Love and death

By JEFFREY GANTZ  |  May 9, 2007

Lorna Feijóo wasn’t here for the company’s previous Ballo (she arrived in September of 2003), but she guested in the three spring-rep performances New York City Ballet gave in 2004, on Ashley’s recommendation, and drew a “fabulous” and “not to be missed” response from the New York Times’ Anna Kisselgoff. She was scheduled for opening night, but a cold kept her out of action all weekend, and Erica Cornejo filled in. An Argentine dancer who came to Boston Ballet from American Ballet Theatre last year, Cornejo is a bright, nippy performer with class, sass, and sex. She doesn’t have Ashley’s weight or gravity; where in the polka variation Ashley sat on those hopping pointe turns, underlining the transfer of weight, Cornejo whipped through them as if they were corps material. She spun on pointe like a top, nailed the freeze-frame succession of leg positions at the end, and generally zipped around like the Energizer Bunny, all with that big smile and a hint of mystery. Only in the piqué turns where the leg has to shoot out in arabesque did she falter. It wasn’t Ashley; it was Balanchine.

James Whiteside was scheduled to partner Feijóo; the company decided to leave him on with Cornejo, and they were fine together. A second soloist, he has the presence of a principal if not the full bravura technique. In this role, presence is everything; he looked regal, and he showed control in easing out of multiple pirouettes, quick turns and splits, authoritative beats and jumps, and lots of articulation. In the last section, he whipped off stage with such pace and power, I half expected to hear the PA announce that “James Whiteside has left the building.”

Saturday afternoon, Cornejo came out with her scheduled partner, corps member Gabor Kapin, less powerful than Whiteside but with a boyish spontaneity and well-delineated entrechats and brisés volés; they looked perky, almost conspiratorial together. Saturday evening Whiteside was back with a corps member Melissa Hough, who hadn’t been scheduled to dance the role at all. Built more like Ashley, and more of a modern than a classical ballet dancer (she’s been a rock in the company’s Jorma Elo commissions), she was tall and true enough. The smile was steady and confident; if some steps were hesitant (not the shooting leg in arabesque, however) and there were only flashes of Cornejo’s brio, she was unexpectedly melting in the pas de deux with Whiteside.

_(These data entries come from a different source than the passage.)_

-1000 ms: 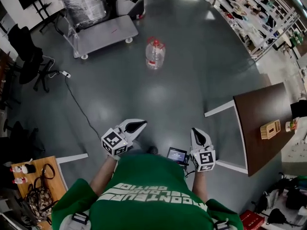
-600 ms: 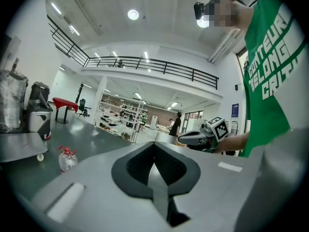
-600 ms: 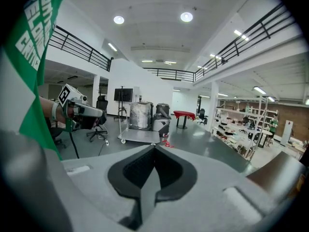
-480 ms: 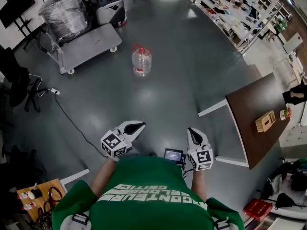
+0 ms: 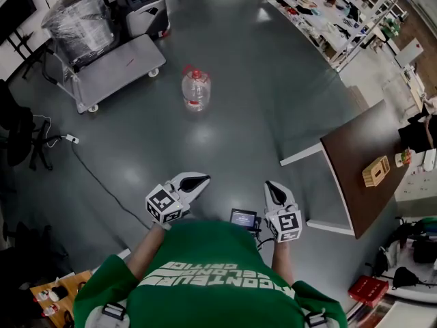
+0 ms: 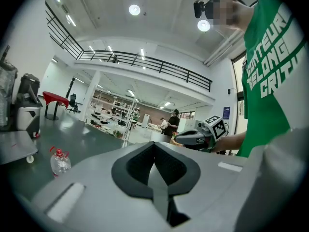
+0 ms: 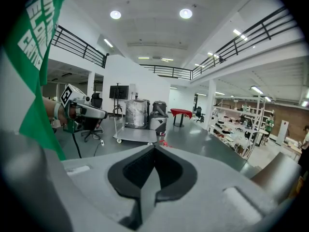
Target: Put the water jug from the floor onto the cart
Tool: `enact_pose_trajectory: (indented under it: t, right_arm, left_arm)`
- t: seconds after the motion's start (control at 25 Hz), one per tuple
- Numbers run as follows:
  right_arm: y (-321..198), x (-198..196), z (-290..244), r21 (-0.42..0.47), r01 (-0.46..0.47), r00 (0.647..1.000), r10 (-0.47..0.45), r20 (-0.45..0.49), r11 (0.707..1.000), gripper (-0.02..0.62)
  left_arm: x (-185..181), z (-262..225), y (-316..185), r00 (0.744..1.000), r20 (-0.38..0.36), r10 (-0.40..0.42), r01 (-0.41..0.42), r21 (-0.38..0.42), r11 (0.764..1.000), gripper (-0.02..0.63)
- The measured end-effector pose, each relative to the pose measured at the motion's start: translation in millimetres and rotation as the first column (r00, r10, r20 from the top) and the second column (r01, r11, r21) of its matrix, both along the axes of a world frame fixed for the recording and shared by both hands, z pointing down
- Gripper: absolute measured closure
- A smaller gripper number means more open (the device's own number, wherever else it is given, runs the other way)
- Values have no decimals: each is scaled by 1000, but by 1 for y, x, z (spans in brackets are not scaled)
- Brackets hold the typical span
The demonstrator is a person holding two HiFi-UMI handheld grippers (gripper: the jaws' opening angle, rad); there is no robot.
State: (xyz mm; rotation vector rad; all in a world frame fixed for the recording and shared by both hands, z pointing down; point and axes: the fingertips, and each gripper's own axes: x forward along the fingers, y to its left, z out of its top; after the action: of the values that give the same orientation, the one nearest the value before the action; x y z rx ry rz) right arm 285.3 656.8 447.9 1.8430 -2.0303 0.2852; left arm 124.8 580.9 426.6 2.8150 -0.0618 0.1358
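Grey floor (image 5: pixel 246 115), water jug (image 5: pixel 196 89) upright near the cart (image 5: pixel 119 63); left gripper (image 5: pixel 202 179) and right gripper (image 5: pixel 270 185) both pressed together, empty.

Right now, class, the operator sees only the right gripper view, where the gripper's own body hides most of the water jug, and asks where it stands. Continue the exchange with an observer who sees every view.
Observer: The head view shows the water jug standing upright on the open floor, with neither gripper holding it.
Operator: Does it touch the cart?
Observer: No. In the head view, bare floor separates it from the cart, which lies to its left.
Operator: Is the left gripper ready to grasp?
Observer: Not yet. The left gripper view shows the left gripper with its jaws together and nothing between them.
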Motion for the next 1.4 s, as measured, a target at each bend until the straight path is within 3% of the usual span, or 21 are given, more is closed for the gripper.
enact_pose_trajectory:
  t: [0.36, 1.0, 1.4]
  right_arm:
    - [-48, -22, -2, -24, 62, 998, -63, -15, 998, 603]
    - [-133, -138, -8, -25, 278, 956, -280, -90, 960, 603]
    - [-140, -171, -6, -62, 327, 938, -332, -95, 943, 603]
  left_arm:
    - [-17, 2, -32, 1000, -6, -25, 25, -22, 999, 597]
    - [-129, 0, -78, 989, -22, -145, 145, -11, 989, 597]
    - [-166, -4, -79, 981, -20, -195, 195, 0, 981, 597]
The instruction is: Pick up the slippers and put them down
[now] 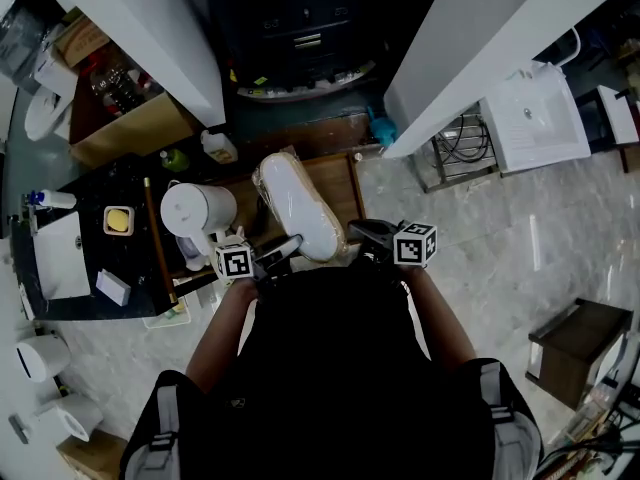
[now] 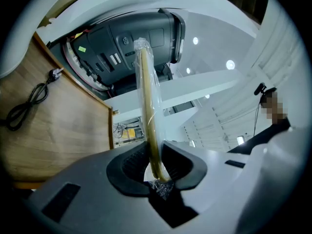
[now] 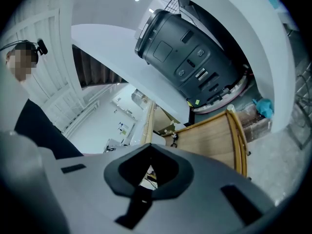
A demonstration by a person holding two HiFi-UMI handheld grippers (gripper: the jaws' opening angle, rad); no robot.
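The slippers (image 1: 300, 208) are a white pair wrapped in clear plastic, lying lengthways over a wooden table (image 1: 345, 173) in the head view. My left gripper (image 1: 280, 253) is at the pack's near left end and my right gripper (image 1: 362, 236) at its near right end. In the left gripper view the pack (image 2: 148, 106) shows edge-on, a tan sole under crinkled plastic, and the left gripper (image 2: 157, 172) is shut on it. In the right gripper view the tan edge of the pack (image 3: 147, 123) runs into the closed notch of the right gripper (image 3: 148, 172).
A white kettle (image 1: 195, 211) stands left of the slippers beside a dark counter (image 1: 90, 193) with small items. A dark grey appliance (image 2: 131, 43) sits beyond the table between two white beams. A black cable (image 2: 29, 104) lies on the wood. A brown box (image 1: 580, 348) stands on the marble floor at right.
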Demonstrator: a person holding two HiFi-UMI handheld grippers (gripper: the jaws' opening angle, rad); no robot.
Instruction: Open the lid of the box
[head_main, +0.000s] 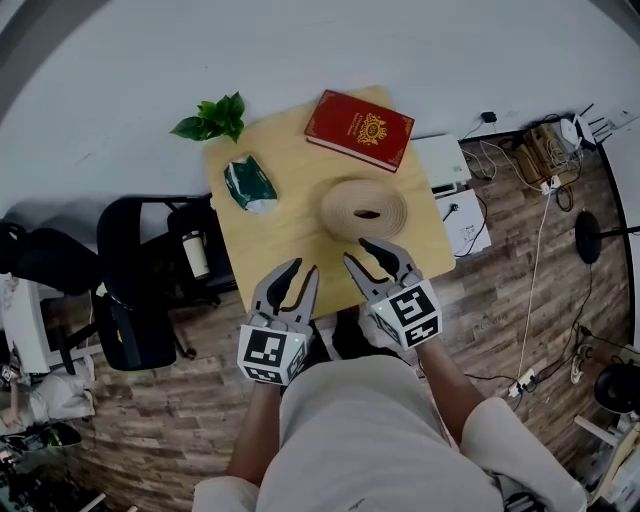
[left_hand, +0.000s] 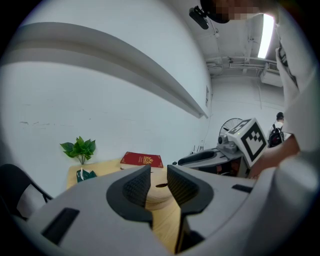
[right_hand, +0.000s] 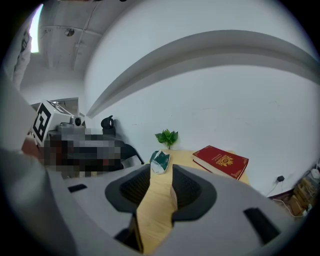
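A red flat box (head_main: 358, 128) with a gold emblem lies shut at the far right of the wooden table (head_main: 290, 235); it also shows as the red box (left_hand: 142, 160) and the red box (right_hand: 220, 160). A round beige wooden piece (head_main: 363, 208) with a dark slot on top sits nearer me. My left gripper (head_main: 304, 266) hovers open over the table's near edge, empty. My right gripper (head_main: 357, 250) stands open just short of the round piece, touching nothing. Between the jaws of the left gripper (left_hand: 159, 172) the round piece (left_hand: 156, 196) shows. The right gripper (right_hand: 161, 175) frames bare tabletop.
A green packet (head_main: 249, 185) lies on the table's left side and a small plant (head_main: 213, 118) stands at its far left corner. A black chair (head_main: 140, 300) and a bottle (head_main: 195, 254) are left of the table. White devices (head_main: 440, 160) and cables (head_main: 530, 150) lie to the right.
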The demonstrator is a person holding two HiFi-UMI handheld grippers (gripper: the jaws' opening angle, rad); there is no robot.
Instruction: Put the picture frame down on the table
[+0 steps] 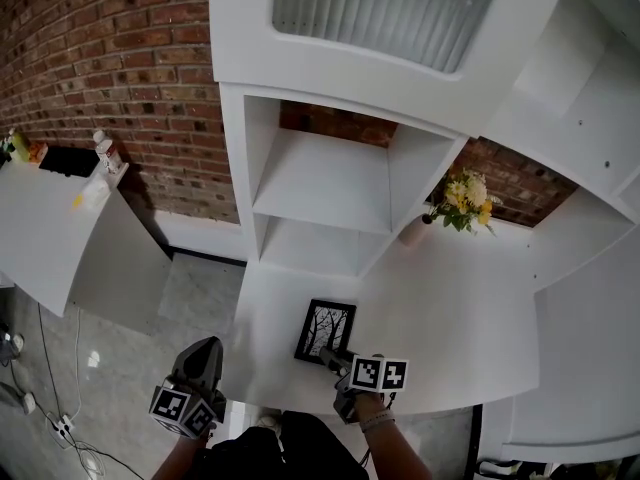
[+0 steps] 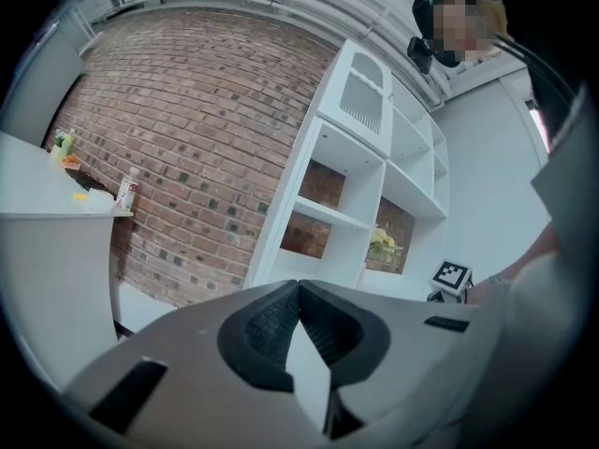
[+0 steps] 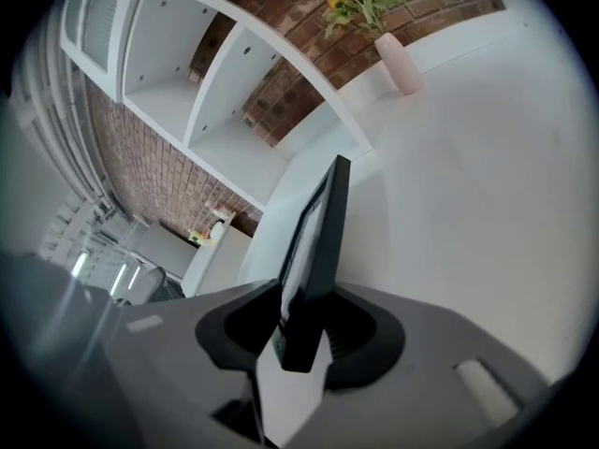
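Right gripper view, right tongs [image 3: 307, 282] parted loosely around picture frame [image 3: 324, 221] edge, left tongs [image 2: 299, 285] closed, empty.

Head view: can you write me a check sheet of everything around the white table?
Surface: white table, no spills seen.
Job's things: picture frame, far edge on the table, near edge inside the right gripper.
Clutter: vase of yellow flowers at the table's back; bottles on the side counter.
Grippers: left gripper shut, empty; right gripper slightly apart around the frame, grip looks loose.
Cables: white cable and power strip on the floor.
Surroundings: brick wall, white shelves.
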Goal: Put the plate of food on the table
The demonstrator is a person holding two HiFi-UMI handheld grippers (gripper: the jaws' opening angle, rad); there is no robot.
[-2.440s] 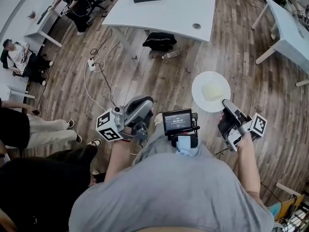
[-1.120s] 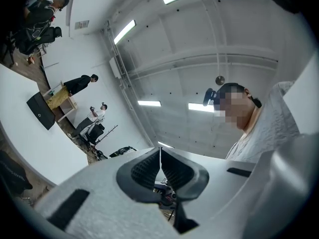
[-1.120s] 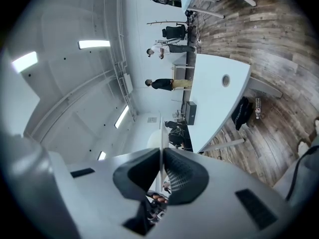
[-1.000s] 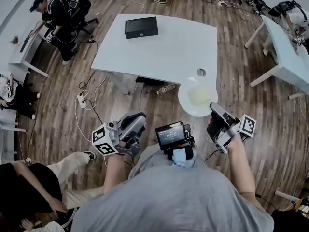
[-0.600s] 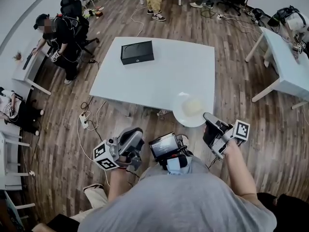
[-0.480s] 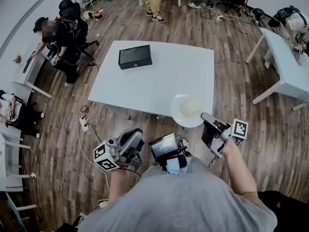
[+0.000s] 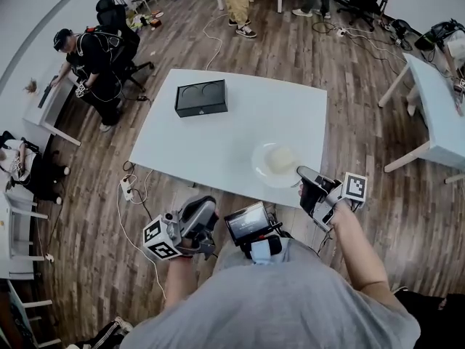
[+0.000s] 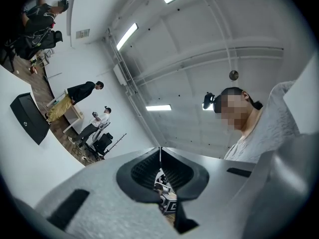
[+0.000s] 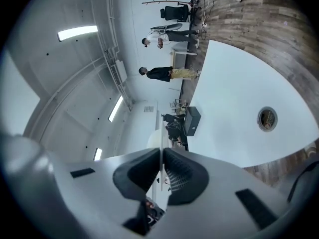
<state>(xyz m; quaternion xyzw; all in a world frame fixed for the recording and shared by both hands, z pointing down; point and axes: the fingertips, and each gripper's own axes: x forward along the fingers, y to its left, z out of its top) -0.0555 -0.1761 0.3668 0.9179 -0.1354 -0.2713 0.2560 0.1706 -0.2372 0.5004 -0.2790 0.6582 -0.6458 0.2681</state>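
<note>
Since the earlier frame the plate [image 7: 261,169] is showing over the white worktop [image 7: 218,140] rather than the floor, near its right front edge. Whether it is touching cannot be told. The right gripper [image 7: 301,177] is clamping the plate's near rim in its jaws. Pale food [image 7: 280,158] is sitting on the plate. The left gripper [image 7: 205,211] is hanging apart, jaws together, empty. A black box [image 7: 200,98] is resting far left.

The white table [image 7: 240,126] carries a black box [image 7: 200,98] near its far-left corner.

Left gripper [image 7: 205,211] low, jaws together, empty; right gripper [image 7: 301,173] outstretched, jaws clamped on plate [image 7: 260,168] rim.
</note>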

The four demi-soloists in the waltz section — Rie Ichikawa, Lia Cirio, Melanie Atkins, and Heather Myers in the first group, Misa Kuranaga, Hough, Kathleen Breen Combes, and Dalay Parrondo in the second —had the right kind of fluff. Atkins, in the same role she danced in 2003, was predictably the freest in her pelvis and legs; in the strutting-circus-pony section she and Breen Combes covered ground like Street Sense gobbling up the stretch at Churchill Downs.

Maurice Ravel wrote Valses nobles et sentimentales in 1911 and La valse in 1920, one a prediction of the catastrophe that was about to consume Europe and the other a reflection on it. The swoony strings and rippling harp and tambourine and snare drum are right out of ’50s Hollywood, An American in Paris or Gigi, before hints of Vertigo-era Bernard Herrmann emerge. Perhaps that’s why Balanchine, with his tulle prom skirts and long white gloves, seems to have in mind post–World War II America.